I remember that once, on my way to work, I met a man who rode his bike around the Ala Moana area. In the basket on his bike, he had some paint and painting supplies. he wasn't a tagger, but a concerned indiviual who took matters into his own hands to paint-over graffiti where ever he found it. I haven't seen him around in a long time. I'd guess that he either stopped on his own or some gang members warned him to stop or else. Either way, the result is the same: graffiti is widespread in the area he used to patrol. People in Waikele have organized and anti-graffiti patrol of their own and they seem to have it under control in the neighborhood. I believe other neighborhoods have done the same thing, either with regular cleanings or special events every few months.

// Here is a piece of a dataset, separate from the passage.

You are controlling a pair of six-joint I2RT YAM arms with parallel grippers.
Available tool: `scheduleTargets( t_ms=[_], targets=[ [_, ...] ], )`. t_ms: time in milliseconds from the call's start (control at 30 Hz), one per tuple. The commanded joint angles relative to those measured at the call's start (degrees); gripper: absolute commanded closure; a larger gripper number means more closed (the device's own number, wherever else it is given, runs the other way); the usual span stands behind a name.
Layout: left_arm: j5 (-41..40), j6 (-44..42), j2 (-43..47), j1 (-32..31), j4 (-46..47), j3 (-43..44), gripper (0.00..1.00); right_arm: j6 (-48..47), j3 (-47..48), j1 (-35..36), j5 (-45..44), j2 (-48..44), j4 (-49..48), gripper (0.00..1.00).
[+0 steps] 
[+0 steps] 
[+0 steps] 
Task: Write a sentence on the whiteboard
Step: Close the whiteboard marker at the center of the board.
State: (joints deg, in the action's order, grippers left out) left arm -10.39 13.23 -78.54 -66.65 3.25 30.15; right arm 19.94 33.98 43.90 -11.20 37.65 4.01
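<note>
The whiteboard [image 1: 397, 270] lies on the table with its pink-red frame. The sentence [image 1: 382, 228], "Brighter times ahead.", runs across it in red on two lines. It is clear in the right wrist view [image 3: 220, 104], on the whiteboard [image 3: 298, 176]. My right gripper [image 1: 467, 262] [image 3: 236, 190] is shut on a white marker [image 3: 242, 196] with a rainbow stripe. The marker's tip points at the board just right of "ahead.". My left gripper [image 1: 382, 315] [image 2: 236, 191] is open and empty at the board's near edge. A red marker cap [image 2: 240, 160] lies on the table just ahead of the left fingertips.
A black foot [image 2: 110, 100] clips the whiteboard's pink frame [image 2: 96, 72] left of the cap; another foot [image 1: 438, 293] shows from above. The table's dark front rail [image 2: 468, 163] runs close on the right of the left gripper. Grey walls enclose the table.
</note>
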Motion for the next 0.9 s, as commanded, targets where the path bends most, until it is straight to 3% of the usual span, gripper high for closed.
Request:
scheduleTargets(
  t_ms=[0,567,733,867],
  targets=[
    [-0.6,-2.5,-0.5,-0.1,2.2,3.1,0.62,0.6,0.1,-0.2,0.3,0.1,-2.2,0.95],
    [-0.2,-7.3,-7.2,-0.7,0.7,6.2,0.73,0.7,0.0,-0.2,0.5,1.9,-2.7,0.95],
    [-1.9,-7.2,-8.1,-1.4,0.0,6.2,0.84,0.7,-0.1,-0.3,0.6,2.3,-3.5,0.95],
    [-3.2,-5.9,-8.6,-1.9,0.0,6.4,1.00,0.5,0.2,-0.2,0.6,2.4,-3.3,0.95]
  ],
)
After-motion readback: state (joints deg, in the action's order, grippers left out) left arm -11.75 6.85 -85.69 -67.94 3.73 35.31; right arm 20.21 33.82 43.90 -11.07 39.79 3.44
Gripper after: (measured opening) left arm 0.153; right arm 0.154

I think the City could make a better impact on graffiti if they put the word out about how people can report vandalism. There are phone numbers you can call to report it happening:

  • graffiti on City property: (808) 527-5180
  • graffiti on property belonging to Hawaiian Electric: (808) 543-7370
  • Honolulu Police Department graffiti report hotline: (808) 529-3222
  • graffiti on State roads: (808) 831-6714
  • The Bus graffiti report hotline: (808) 848-4500
So, there's no lack of agencies to report graffiti. The problem is that there is no one phone number to call and it's very difficult to remember so many different phone numbers and few people will save all the numbers on their cellphones the way I do. It would be simpler if there was a single number to call and then, once the property owner was determined, the information could be routed and the problem dealt with.

Having taggers clean graffiti up sounds like a great idea. The problem is that few taggers get caught. I doubt if there are many taggers out there, but even a small group can do a lot of damage in an evening.

What could be done is to organize regular graffiti cleanups in neighborhoods affected by it. Private businesses could be asked to donate the needed supplies and I don't think volunteers would be hard to come-by. You could even take some of the minor offenders from the jails and put them to work. Why not have people convicted of drunken driving, prostitution, vandalism, etc be put to work on wekends cleaning-up the city they  have negatively affected?

The biggest impact could be made with the help of a camera or two. Taggers' chief reward is seeing their tags up for days, weeks, even months after they put them up and a lot of taggers know each others' tags. If you publish the Before and After pictures of the clean-ups, it would both anger and embarrass the taggers in seeing that their precious tags have been removed. Even if they get put up again, they'll know that the tags will be removed shortly. So, they'll take the risk - however slight - of getting caught and it will be for the sake of having their tags up for only a few days.

Courts need to stop going easy on convicted taggers and should not shrink from making an example of them. Making them pay for the damage they've done and/or clean-up graffiti around the city. Post their picture in newspapers, along with their names and the streets they live on, along with the estimated financial costs of the damage they've done to others. Leave them and/or their parents open to civil litigation.

Most taggers assume, quite rightly, that it is unlikely that they will ever be caught. If you make an example of the few you do catch and remove graffiti quickly after it has been put up, the allure of living on the edge as a tagger will not be so appealing.